The history of money dates back thousands of years, but our understanding of how the brain works is only in its infancy. This presentation will discuss neuronal pathways, neurotransmitters, and recent research related to risk taking and reward and relate this to how some people make financial decisions.
Dr. Hamilton is a faculty member in the department of Psychology at MacEwan University, is an adjunct at the Neuroscience and Mental Health Institute (University of Alberta), and a visiting scholar at the Scripps Institution of Oceanography (University of California San Diego) and University of British Columbia. He received his PhD in Neuroscience from the University of Alberta and a Bachelor of Science in Psychology from McGill University. He teaches a variety of courses including, Applied Neuropharmacology and Brain and Behaviour.
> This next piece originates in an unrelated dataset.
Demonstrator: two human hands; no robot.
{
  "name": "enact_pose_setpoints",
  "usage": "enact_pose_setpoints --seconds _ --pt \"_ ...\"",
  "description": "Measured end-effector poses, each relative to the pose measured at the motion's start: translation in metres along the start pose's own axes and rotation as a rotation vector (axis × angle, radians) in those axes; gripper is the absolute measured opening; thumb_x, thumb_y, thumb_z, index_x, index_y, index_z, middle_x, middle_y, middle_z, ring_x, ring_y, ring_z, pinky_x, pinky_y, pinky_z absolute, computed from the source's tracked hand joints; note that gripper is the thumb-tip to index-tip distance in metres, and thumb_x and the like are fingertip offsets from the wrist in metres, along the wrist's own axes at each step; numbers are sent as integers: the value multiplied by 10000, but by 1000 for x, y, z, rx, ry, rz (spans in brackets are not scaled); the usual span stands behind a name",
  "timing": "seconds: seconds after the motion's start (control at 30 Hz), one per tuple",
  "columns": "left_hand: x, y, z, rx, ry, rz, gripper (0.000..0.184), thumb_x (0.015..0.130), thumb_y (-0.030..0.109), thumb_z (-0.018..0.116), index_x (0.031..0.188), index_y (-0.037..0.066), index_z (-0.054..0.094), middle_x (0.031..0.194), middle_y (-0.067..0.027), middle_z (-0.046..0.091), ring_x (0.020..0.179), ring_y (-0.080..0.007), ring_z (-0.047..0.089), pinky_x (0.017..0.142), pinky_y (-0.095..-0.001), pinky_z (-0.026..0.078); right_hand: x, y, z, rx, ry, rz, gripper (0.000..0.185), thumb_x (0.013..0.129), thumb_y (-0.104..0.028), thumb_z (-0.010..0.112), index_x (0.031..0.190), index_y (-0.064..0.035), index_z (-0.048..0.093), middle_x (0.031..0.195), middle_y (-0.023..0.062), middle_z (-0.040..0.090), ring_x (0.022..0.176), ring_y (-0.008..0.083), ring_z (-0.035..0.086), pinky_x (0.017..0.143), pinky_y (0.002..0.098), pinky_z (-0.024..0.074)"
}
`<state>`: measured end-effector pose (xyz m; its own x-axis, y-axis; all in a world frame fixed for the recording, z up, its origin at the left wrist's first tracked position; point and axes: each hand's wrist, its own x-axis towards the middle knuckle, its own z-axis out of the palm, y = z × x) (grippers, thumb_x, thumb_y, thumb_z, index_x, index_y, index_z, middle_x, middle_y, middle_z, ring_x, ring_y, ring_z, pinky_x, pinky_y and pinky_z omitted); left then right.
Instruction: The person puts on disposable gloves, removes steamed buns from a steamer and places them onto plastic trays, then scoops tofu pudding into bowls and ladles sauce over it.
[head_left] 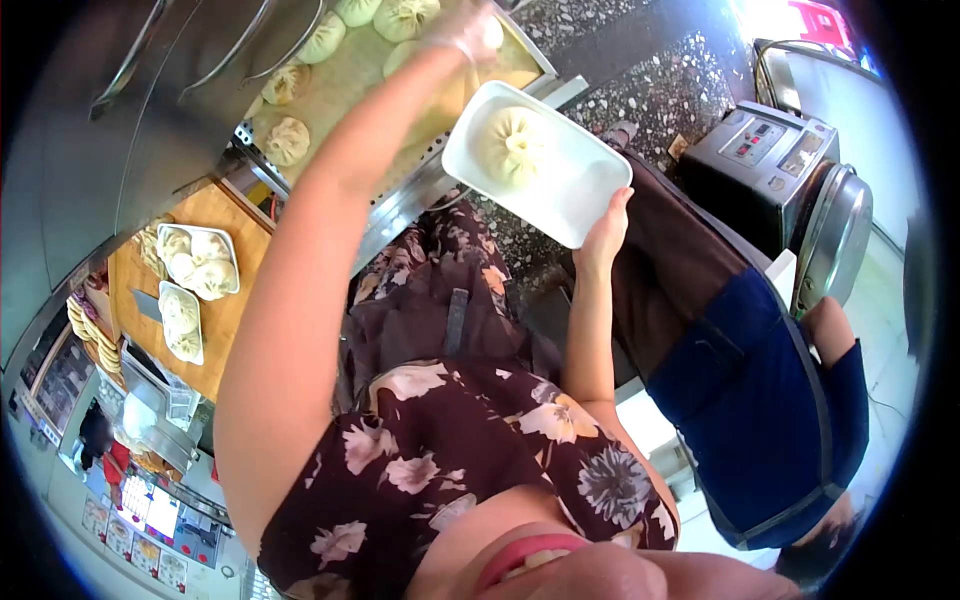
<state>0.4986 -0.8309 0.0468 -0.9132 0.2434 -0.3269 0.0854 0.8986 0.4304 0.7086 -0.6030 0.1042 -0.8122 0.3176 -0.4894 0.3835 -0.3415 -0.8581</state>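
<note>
My right hand (605,235) grips the near right corner of a white rectangular tray (585,190), thumb on its rim. One pleated bun (514,146) sits in the tray's left half. Beyond it, my left hand (458,38), seemingly in a clear glove, reaches over a large metal tray lined with tan sheeting (345,80). Motion smears its fingers beside a pale bun; whether it holds the bun is unclear. Several more buns, such as one at the lower left (287,142), lie on the lining.
Two white trays of buns (200,262) (181,322) stand on a wooden board (135,290) at left. At right, a person in a blue garment (750,400) stands close by, near a metal appliance (760,160) and a round metal lid (838,235). Metal handles (225,55) are at upper left.
</note>
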Motion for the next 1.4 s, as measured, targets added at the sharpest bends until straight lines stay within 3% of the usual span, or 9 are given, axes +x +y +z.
enact_pose_setpoints --seconds 0.07,0.17,0.4,0.53,0.73,0.83,1.13,1.37,1.4 --pt "17 -33 13 -931 112 -170 323 807 131 608 1099 55 492 883 -61 580 804 -128 565 667 -261 484 3 2 -2 -20 -14 -2 516 963 -395 283 1221 28 429 1172 115 528 1039 219 534 901 332 419" --pt "-65 -12 -48 -1212 51 189 598 662 227 745 1170 86 463 1057 -123 581 920 -266 595 790 -368 505 3 6 9 -114 -92 -35 525 958 -410 298 1204 27 451 1172 109 530 1033 215 536 883 327 426" --pt "-271 64 0 171 756 300 587 694 352 641 1217 160 455 1254 -123 425 1146 -310 399 986 -475 295 -43 18 84 -14 -467 236 578 936 -465 313 1273 -1 380 1236 133 488 1101 271 495 929 404 401" --pt "-372 56 -61 -184 668 127 592 713 303 671 1216 89 445 1273 -163 402 1228 -344 331 1005 -502 255 -108 10 132 4 -721 269 590 946 -460 251 1317 -4 306 1311 152 400 1187 295 421 969 419 378" --pt "-554 -94 -13 -22 1360 -976 470 786 156 594 1187 -17 420 1165 -216 441 1119 -366 400 977 -428 316 -189 12 213 -86 -858 233 558 957 -429 227 1316 -10 317 1329 135 396 1206 282 408 1006 398 346" --pt "-633 -196 24 -504 1263 -1422 506 757 154 560 1191 -31 375 1098 -252 508 1047 -377 475 883 -405 388 -234 75 270 -107 -1013 163 556 961 -418 209 1314 -3 317 1326 139 399 1210 276 406 1007 393 346" --pt "-636 -228 9 -1497 962 -734 293 743 67 504 1013 19 607 877 -70 637 776 -179 593 675 -330 477 -319 205 503 -417 -1414 479 673 897 -556 303 1256 7 390 1177 127 527 1094 245 516 901 385 457" --pt "-637 -226 54 -1902 1035 -618 326 715 -7 501 1034 -28 564 956 -91 606 833 -190 601 678 -305 516 -322 321 600 -620 -1200 345 716 868 -593 343 1203 21 492 1180 176 533 1108 290 503 909 390 410" --pt "-643 -225 51 -1896 1002 -626 326 715 -7 501 1034 -28 564 956 -91 606 833 -190 601 678 -305 516 -319 317 602 -952 -1264 -89 665 878 -553 366 1199 16 487 1141 186 553 1059 301 527 904 390 414"
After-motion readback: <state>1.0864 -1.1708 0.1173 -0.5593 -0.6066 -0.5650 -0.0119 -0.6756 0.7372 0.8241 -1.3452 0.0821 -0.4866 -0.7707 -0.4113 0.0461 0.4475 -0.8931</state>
Dr. Hamilton is also actively researching a variety of topics both in the zebrafish laboratory at MacEwan and in collaboration with other institutes. At the zebrafish laboratory, his students have been examining the effect of elevated carbon dioxide (projected for the future) on fish movement, memory, and anxiety. Other research includes establishing novel and reliable tests of learning and memory in fish; namely the novel object recognition test and episodic-like memory tests. A third area of interest is the effect of pharmacological substances on fish behaviour. In the past his students have examined patterns of drug administration and the nature of addiction.